Hoofdstuk 4

33 7 0
                                    

Fin liep trots met zijn twee zelfgevangen muizen het kamp binnen. Hij liep naar het medicijnkat hol en liet de twee woelmuizen vallen voor Raafveder en Distel. "Hier, zelfgevangen." Miauwde hij trots aan de twee katten. Distel snorde blij en Raafveder keek hem dankbaar aan.
Fin trippelde naar buiten en keek om zich heen.
"Hey! Eenling!" Een rode kater liep dreigend op Fin af. Fin bleef moedig staan. "Wat moet je!" Gromde hij. De rode kater keek hem even verbaast aan, maar al snel herpakte hij zijn dreigende karakter en liet zijn tanden zien.
Fin versmalde zijn ogen. "De krijgerscode zegt dat je niet je eigen clanleden mag aanvallen." Grauwde hij.
De rode kater grinnikte. "Gelukkig maar dat je niet in mijn clan zit." En de rode kater sprong op Fin af. Fin ontweek hem nog maar net en de rode kater kwam met zijn hoofd op de grond. Verbaast stond hij op en keek nog bozer.
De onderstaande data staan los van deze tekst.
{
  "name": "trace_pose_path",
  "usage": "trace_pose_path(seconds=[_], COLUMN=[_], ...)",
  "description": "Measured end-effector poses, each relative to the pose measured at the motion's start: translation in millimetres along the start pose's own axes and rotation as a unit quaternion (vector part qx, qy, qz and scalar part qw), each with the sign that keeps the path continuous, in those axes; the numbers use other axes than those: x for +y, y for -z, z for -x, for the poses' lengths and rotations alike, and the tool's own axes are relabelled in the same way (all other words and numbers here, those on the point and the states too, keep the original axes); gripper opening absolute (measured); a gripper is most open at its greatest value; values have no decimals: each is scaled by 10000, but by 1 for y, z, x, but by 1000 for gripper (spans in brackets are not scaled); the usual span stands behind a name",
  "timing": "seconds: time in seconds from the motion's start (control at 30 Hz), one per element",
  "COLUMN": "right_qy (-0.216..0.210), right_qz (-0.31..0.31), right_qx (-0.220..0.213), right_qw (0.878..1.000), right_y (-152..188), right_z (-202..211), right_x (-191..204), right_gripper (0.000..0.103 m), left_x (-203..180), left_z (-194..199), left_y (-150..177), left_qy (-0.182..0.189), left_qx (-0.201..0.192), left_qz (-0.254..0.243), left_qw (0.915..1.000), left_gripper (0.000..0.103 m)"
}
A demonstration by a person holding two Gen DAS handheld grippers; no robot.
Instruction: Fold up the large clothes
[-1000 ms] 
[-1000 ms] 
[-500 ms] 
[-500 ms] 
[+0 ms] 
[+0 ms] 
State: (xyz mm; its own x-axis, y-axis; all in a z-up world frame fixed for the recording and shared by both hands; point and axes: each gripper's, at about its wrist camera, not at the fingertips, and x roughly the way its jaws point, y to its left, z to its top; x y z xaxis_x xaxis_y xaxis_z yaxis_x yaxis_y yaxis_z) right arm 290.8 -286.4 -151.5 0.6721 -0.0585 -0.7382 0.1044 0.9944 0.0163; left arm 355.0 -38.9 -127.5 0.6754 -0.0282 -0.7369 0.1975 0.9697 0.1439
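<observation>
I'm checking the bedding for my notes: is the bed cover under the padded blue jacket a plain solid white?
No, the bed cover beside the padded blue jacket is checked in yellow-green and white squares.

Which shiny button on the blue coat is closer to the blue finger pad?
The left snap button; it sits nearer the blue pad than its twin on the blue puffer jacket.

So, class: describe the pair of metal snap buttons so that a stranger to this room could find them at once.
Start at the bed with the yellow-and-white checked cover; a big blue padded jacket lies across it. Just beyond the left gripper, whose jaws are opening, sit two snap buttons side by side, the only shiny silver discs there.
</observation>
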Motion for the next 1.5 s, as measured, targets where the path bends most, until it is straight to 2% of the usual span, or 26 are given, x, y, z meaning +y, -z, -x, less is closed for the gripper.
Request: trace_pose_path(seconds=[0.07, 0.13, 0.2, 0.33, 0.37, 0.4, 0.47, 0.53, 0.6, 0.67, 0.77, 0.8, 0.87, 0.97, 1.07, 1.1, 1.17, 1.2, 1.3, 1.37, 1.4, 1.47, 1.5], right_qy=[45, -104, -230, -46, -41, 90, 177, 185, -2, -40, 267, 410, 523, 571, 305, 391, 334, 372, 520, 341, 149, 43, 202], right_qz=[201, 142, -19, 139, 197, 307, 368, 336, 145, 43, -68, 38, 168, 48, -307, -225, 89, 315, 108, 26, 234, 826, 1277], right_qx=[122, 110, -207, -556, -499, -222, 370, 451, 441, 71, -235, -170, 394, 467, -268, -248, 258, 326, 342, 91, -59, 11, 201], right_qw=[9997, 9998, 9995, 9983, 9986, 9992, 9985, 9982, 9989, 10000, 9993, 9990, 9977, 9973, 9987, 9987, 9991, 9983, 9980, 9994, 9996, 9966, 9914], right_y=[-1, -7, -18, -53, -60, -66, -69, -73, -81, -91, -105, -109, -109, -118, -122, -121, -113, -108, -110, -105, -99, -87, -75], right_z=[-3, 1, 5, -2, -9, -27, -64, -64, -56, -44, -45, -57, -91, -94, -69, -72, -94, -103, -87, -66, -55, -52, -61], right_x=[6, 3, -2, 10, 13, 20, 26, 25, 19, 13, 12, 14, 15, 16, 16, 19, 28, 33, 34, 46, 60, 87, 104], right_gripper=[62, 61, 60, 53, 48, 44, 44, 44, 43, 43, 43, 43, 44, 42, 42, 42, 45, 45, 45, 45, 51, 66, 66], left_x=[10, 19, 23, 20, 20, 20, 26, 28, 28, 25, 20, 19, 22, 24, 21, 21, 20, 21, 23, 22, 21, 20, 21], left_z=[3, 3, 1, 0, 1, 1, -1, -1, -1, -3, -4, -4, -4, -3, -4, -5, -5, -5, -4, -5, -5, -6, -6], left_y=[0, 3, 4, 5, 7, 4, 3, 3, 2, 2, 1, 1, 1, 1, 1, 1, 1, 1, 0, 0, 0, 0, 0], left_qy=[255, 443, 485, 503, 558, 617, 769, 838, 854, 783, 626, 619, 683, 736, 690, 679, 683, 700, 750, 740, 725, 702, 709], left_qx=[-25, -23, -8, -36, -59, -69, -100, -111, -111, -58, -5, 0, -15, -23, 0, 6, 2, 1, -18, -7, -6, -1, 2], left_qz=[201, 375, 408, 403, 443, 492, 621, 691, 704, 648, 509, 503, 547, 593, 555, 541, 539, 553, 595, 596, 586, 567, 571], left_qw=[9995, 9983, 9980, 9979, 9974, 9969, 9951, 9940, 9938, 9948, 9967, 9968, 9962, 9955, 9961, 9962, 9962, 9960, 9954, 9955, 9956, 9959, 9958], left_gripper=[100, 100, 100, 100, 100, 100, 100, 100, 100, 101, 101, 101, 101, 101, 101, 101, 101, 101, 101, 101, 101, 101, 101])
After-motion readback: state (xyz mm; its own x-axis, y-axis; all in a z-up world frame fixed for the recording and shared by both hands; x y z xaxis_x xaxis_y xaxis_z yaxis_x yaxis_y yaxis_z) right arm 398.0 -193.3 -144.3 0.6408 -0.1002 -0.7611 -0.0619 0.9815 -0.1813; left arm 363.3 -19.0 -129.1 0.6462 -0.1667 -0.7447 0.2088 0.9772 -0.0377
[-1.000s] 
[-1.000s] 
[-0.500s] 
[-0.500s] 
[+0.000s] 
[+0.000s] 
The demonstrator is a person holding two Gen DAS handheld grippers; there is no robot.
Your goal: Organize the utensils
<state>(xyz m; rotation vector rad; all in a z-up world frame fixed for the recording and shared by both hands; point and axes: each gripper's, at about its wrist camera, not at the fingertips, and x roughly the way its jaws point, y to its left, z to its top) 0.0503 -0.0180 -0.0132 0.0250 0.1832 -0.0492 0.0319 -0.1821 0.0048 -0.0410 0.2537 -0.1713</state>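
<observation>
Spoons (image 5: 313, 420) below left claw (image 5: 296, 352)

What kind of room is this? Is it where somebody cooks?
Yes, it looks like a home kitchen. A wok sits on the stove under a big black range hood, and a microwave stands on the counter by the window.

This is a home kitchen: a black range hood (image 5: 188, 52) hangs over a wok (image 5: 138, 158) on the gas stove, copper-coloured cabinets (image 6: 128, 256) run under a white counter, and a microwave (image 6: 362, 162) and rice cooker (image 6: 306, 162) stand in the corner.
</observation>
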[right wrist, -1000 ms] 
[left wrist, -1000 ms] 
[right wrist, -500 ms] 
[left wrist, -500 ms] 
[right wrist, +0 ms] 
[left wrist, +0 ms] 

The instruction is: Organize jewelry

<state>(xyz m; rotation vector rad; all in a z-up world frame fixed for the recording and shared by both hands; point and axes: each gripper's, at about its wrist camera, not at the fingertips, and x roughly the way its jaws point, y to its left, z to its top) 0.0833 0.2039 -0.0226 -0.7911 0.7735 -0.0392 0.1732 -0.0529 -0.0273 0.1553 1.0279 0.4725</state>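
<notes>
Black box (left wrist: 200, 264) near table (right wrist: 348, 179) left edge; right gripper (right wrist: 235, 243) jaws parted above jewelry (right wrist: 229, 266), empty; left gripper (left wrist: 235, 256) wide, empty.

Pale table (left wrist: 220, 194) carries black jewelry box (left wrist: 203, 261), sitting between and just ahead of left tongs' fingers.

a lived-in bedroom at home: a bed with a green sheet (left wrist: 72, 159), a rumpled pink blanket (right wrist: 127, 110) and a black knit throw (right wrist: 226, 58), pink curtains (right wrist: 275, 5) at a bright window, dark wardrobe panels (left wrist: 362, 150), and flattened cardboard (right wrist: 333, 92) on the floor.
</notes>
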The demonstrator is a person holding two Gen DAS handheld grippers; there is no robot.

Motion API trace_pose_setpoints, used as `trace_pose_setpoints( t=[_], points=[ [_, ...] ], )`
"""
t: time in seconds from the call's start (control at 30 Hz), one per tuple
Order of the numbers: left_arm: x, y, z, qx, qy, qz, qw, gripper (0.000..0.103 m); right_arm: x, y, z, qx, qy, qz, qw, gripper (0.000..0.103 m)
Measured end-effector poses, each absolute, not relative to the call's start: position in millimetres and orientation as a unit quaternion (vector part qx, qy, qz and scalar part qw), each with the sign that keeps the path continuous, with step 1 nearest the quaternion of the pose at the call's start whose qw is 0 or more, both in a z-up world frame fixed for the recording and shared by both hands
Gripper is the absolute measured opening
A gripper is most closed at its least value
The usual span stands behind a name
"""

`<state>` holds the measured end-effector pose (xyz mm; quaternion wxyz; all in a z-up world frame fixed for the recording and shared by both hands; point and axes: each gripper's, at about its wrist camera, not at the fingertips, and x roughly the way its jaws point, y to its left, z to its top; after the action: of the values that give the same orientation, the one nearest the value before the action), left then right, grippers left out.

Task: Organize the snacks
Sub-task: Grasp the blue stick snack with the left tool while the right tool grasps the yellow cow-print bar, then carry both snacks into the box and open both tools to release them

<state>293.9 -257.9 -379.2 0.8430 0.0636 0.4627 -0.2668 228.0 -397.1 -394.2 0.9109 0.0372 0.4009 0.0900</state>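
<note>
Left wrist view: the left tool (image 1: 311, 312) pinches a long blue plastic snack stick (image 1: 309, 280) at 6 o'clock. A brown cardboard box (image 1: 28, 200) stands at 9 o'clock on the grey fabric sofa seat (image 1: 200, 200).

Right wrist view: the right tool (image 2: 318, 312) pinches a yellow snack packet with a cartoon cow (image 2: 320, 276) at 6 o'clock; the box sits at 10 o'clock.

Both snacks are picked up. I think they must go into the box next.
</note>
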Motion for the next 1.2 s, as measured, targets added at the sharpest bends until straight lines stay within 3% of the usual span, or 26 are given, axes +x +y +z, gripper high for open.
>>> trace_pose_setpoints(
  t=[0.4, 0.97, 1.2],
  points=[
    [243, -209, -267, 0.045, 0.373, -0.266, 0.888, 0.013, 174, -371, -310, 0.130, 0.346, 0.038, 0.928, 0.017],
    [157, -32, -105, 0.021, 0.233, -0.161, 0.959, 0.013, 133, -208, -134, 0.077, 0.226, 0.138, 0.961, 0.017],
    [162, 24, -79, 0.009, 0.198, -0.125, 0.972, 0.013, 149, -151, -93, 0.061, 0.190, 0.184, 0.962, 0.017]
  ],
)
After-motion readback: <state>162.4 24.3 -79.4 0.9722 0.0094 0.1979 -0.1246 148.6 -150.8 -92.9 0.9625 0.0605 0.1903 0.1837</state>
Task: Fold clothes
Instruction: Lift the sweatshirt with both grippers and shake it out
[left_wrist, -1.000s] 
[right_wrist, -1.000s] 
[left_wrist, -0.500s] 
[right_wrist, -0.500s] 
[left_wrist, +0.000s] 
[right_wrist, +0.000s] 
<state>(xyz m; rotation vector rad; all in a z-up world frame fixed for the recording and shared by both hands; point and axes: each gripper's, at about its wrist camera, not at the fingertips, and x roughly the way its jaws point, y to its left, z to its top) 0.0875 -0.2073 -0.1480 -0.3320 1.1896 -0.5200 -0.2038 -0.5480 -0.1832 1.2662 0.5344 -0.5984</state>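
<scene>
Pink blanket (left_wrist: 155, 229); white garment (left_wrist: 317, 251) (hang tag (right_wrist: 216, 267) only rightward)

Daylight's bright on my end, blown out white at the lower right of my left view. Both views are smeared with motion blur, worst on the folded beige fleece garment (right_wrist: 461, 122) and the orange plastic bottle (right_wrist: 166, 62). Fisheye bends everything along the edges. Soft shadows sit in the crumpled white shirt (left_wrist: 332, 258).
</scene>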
Er kwamen meerdere katten rond het gevecht staan. "Scheur hem aan stukken, Blauwvoet!" Riep de bruine kater die Fin al een keer uitschold.
Blauwvoet schoot weer op Fin af en dit keer raakte Blauwvoet Fin. Fin rolde op zijn buik, maar Blauwvoet sprong snel van hem af en bewerkte de onbeschermde buik van Fin.
"Nog laatste woorden?" Siste Blauwvoet. Fin piepte iets onverstaanbaars. Laat me los!